Exercise prompt
Repeat the whole of the data, keeping every detail the same.

== Information supplied

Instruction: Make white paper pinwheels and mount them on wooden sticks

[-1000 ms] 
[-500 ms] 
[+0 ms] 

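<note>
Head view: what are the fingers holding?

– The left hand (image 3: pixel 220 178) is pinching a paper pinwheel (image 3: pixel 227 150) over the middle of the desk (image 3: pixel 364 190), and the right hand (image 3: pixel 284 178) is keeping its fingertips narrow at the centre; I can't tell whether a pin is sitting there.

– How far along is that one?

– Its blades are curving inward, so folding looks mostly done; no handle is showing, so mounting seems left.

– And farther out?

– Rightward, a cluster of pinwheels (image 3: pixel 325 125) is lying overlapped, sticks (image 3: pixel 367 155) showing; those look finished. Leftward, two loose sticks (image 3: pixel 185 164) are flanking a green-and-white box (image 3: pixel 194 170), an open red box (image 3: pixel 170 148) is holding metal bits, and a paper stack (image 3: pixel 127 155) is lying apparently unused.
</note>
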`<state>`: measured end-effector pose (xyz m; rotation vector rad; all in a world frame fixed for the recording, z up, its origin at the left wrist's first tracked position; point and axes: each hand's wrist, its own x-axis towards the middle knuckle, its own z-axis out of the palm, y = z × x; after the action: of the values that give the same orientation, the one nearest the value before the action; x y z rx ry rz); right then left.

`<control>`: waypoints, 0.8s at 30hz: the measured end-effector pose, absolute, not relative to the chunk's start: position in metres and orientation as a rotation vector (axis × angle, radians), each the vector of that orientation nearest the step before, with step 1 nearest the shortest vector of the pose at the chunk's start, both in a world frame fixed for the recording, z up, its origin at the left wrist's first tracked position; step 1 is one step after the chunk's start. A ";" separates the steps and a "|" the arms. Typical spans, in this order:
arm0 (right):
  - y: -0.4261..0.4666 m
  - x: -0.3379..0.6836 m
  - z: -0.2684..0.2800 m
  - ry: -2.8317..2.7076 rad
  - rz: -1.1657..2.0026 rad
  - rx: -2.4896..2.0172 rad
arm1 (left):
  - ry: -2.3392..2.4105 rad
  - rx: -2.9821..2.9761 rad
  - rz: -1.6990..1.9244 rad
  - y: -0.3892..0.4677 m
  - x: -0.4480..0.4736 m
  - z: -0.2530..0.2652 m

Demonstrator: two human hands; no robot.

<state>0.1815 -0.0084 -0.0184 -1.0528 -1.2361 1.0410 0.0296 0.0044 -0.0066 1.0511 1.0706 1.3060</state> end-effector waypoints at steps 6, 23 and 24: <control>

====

Result
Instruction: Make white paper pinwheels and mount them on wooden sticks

[-1000 ms] 
[-500 ms] 
[+0 ms] 

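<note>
Head view: what are the fingers holding?

– The left hand (image 3: pixel 220 178) is pinching a paper pinwheel (image 3: pixel 227 150) over the middle of the desk (image 3: pixel 364 190), and the right hand (image 3: pixel 284 178) is keeping its fingertips narrow at the centre; I can't tell whether a pin is sitting there.

– How far along is that one?

– Its blades are curving inward, so folding looks mostly done; no handle is showing, so mounting seems left.

– And farther out?

– Rightward, a cluster of pinwheels (image 3: pixel 325 125) is lying overlapped, sticks (image 3: pixel 367 155) showing; those look finished. Leftward, two loose sticks (image 3: pixel 185 164) are flanking a green-and-white box (image 3: pixel 194 170), an open red box (image 3: pixel 170 148) is holding metal bits, and a paper stack (image 3: pixel 127 155) is lying apparently unused.
</note>
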`<state>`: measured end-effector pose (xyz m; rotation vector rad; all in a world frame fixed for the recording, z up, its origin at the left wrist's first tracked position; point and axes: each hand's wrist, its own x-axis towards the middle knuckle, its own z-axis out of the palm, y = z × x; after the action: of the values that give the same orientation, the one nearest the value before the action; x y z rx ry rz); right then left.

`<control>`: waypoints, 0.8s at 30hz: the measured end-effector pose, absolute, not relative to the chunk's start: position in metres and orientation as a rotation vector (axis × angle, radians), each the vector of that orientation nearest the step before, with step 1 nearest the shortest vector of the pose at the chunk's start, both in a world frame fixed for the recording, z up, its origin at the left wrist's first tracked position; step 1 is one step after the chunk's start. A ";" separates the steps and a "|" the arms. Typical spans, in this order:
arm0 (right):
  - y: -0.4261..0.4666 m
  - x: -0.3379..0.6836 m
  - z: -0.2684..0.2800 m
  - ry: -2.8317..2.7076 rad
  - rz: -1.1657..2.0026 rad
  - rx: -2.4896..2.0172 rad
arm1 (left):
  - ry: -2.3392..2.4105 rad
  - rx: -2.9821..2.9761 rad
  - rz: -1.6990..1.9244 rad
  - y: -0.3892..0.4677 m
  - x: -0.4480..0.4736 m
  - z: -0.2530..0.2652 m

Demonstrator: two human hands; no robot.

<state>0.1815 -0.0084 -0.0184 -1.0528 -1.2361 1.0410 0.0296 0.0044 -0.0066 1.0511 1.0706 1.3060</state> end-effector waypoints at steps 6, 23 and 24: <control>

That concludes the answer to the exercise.